One advantage of visiting doctors' offices is the chance to read magazines I don't otherwise see. This week I found myself perusing the current issue of National Geographic.
There I found stunning photographs by the Australian Murray Fredericks of the remote, vast (3,700 square miles) and salty Lake Eyre. His aim: to take photographs of infinite space.
In what he calls the bleakest, most featureless place on Earth, Fredericks never grew lonely, even though he camped out there for five weeks. Only when he got back to civilization and sat at a quiet bar did he feel lonely.
Many monks in the desert or in the ordinary remoteness of the monastery do not feel loneliness because, I suppose, they have learned to cultivate a solitude through prayer so that they can feel connected to others and to God. So it is possible for the solitary person, alone with his or her thoughts and prayers, to feel content, even happy. Never lonely, like the people looking for connections without success in countless bars around the world.

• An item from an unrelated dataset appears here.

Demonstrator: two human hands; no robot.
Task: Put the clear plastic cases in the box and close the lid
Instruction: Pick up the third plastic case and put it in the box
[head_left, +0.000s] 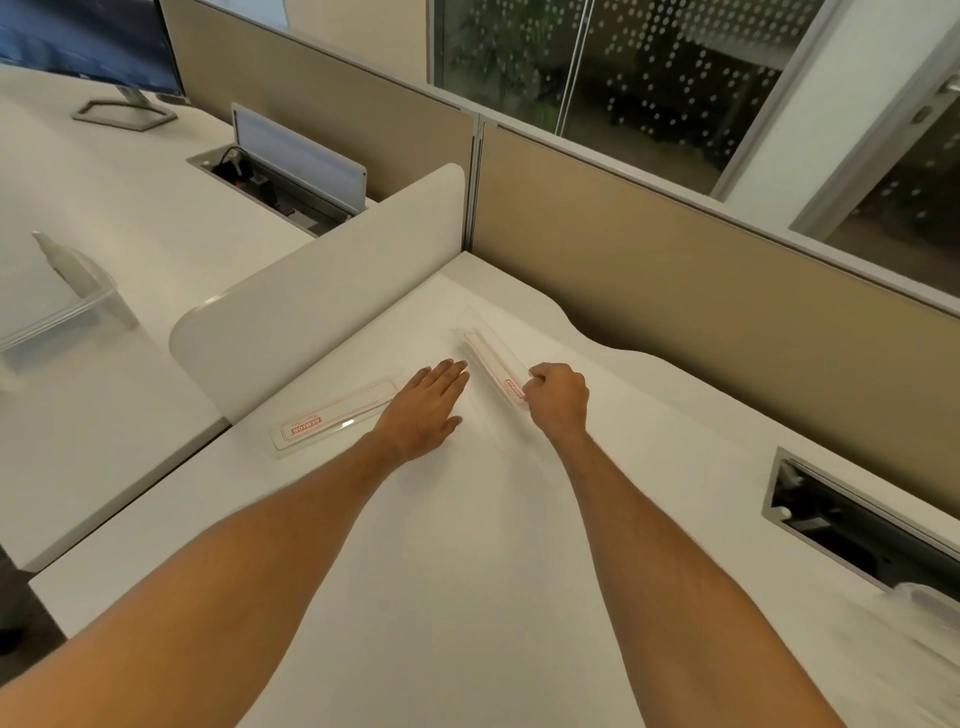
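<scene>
Two long clear plastic cases with red-printed labels lie on the white desk (467, 545). One case (332, 413) lies flat to the left, apart from my hands. The other case (491, 358) is tilted on its edge between my hands. My right hand (558, 397) is closed on its near end. My left hand (426, 410) rests flat and spread on the desk, fingertips close to that case. A clear plastic box (57, 306) stands on the neighbouring desk at far left. Another clear container (924, 603) shows at the right edge.
A low white divider (322, 291) separates the two desks. Tan partition panels (701, 291) wall the back. An open cable hatch (852, 514) is sunk in the desk at right; another hatch (285, 176) and a monitor (88, 47) are at upper left.
</scene>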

This brings me back to the topic raised for me by Merton--of solitude as something very different from emotional emptiness, sadness, or despair. Aloneness need not be loneliness. Many people are single either by choice or circumstances but are not leading drab, empty lives like Eleanor Rigby.

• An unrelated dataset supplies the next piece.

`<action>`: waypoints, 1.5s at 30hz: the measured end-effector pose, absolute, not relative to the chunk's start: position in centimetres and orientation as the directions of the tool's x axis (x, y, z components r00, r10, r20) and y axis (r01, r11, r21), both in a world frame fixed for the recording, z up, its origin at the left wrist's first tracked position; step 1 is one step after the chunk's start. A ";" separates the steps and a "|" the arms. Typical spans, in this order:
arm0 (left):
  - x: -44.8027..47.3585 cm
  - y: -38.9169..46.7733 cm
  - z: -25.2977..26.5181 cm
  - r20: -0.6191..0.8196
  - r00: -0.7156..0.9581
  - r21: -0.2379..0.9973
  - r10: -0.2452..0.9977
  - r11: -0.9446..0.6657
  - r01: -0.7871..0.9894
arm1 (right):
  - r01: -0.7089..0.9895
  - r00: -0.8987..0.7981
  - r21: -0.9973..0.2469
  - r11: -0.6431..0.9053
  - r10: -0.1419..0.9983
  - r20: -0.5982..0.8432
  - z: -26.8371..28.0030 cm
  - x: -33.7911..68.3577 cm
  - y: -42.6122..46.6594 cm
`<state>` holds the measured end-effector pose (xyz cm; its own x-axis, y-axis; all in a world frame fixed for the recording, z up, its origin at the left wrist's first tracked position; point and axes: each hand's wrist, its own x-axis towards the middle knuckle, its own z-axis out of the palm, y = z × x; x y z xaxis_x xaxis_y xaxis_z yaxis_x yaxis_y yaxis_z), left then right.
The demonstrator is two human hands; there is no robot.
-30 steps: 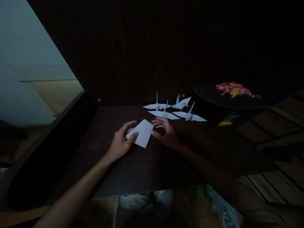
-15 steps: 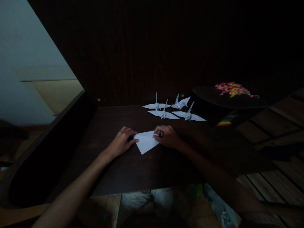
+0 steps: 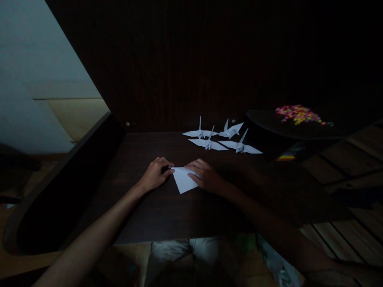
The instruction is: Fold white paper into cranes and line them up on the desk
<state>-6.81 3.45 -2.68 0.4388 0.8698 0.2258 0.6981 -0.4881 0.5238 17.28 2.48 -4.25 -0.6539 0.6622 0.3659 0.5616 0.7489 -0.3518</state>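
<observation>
A white sheet of folded paper (image 3: 184, 182) lies on the dark wooden table, one corner pointing toward me. My left hand (image 3: 156, 173) pinches its left corner between thumb and fingers. Across its right part rests my right hand (image 3: 206, 175), fingers along the upper edge and thumb on the face, gripping the paper and hiding its right end. Behind the hands stand several white paper cranes, among them a front left crane (image 3: 208, 144) and a front right crane (image 3: 240, 147).
A dark raised shelf (image 3: 263, 119) at the right bears a heap of small colourful pieces (image 3: 299, 114). A tall dark panel (image 3: 179, 67) closes off the back of the table. At the left runs a dark side board (image 3: 66, 191).
My right hand has gone from curled fingers at the paper's right side to fingers laid along its upper edge. The left hand keeps its pinch. The view has shifted slightly.
</observation>
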 end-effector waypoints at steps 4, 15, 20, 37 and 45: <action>-6.9 3.6 -2.8 0.244 0.439 0.525 0.865 -0.498 0.690 | 0.560 -0.654 -0.299 0.773 0.633 0.413 -4.5 17.1 2.5; -6.9 3.8 -2.8 0.283 0.511 0.481 0.812 -0.581 0.656 | 0.505 -0.676 -0.274 0.818 0.573 0.464 -5.3 16.6 2.6; -7.0 3.8 -2.7 0.317 0.627 0.294 0.711 -0.703 0.648 | 0.486 -0.691 -0.297 0.822 0.570 0.445 -5.6 16.6 2.7; -6.9 3.6 -2.0 0.268 0.737 0.083 0.620 -0.777 0.624 | 0.470 -0.704 -0.404 0.785 0.610 0.365 -5.8 16.2 2.5; -7.0 3.7 -2.3 0.215 0.776 -0.045 0.593 -0.788 0.615 | 0.496 -0.703 -0.417 0.762 0.634 0.323 -5.7 16.0 2.4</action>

This topic is relevant to writers, who spend considerable amounts of time alone. Perhaps for this reason, beginning writers are reluctant to face the blank paper or screen because of some conscious or unconscious fear of isolation. Although lonely feelings can easily intrude when one is alone, the writer's engagement with his or her material (as well as with readers) generally prevents this feeling, just as the person in a truly centered type of prayer can be as alone as the photographer out in the middle of a silent but beautiful nowhere--yet feel fulfilled.
I understand what Merton meant by writing as a form of prayer, even though both of us know that not all writing will be prayerful, just as all solitude will not be rewarding. It all depends on the attitude we choose.